LE MERCENAIRE

Chapitre 21 : “Avocate du diable”

2965 mots, Catégorie: M

Dernière mise à jour 15/11/2025 11:51

Le premier jour de sa permission, Polack se consacra d'abord à compléter sa garde-robe. Il se rappelait la maxime que le vieil Anastazy aimait répéter : On accueille selon l'habit, on reconduit selon l'esprit.

Ainsi, il revêtit ses nouveaux habits - une chemise bien coupée, un pantalon élégant et une veste sobre mais de qualité. Il cherchait à donner l'impression d'une personne solvable et respectable, conscient que la première impression pourrait s'avérer déterminante.

Puis, après avoir consulté encore une fois l'adresse, il se rendit au bureau de la femme de loi que lui avait conseillée Mass Hippolyte.


Son cabinet se situait en plein cœur de la ville, dans un édifice jaune aux volets d'un orange éclatant, surplombant les quais du fleuve figé par le gel. Cette association de couleurs, assez criarde et même frivole, contrastait avec l'image qu'il se faisait d'un lieu où exercerait un juriste.

Sur la porte d'entrée, il aperçut l'inscription qu'il préféra ignorer : « Mistresse Diana Linx reçoit exclusivement sur rendez-vous », car il était armé d'un petit mot d'introduction de la part du Mass, qu'il espérait être un sésame. Se fiant au second écriteau plus accueillant gravé sur une plaque de cuivre patinée, « Entrez sans frapper », il poussa résolument le battant et pénétra dans une salle d'attente meublée de quelques chaises et d'un comptoir portant l'inscription « Accueil ». Derrière celui-ci trônait un individu qu'on pouvait difficilement qualifier de secrétaire tant sa mine était rébarbative et sa musculature impressionnante.

D'une voix de baryton agréable, surprenante venant d'un tel colosse, il demanda :

— Bonjour, avez-vous un rendez-vous ? À quel nom, je vous prie ?

Puis il sortit un grand livre, vraisemblablement l'agenda, l'ouvrit et posa sur Polack un regard empreint d'une attente polie.

— Bonjour, se décida à être également courtois Polack, je n'ai pas de...

Le colosse referma le livre d'un coup sec :

— Pas d'inscription préalable, pas de consultation. Vous n'avez pas lu la pancarte sur la porte ? Je peux vous proposer un rendez-vous...

Il rouvrit l'agenda et le parcourut.

— ...Dans un mois, le...

— J'ai une lettre de la part du Mass Hippolyte.

— Même si elle venait du Mass suprême, cela ne changerait rien ! Pas d'inscription - pas de consultation !

Polack sentit la colère monter.

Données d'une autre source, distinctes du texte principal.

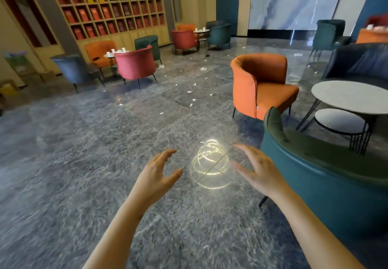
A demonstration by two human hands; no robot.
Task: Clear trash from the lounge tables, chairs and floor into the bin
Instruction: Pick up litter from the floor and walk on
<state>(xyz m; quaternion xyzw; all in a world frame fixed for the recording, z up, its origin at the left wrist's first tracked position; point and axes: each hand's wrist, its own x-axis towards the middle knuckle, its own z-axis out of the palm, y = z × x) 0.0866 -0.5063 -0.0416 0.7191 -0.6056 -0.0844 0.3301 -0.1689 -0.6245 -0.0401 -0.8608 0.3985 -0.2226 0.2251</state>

Les secrétaires qui faisaient barrage devant le bureau du patron, il en avait soupé dans son existence antérieure. Néanmoins, il s'efforça de conserver son sang-froid et murmura d'une voix sifflante, tel un serpent :

— Pourriez-vous avoir l'extrême gentillesse de lui poser la question ? Votre patronne ferait peut-être une exception !

— Non ! Pas d'exception ! hurla son interlocuteur, qui manifestement n'était pas doté d'une patience angélique.


La porte du fond s'ouvrit brutalement, suivie d'un cri :

— Mais c'est quoi ce bordel ? On va me laisser travailler, oui ou non ?

Sur le seuil du bureau se dressait un petit bout de femme, haute comme trois pommes, mince comme un stylet. Sa chevelure rousse, presque rouge, coupée court et en bataille, encadrait son visage où brillaient des yeux jaunes plissés par la colère. Des étincelles d'électricité statique semblaient danser autour de sa silhouette élancée. Cette apparition, qu'on aurait crue échappée de l'imagination d'un savant fou, portait un tailleur-pantalon gris en cuir orné d'une multitude de chaînettes argentées.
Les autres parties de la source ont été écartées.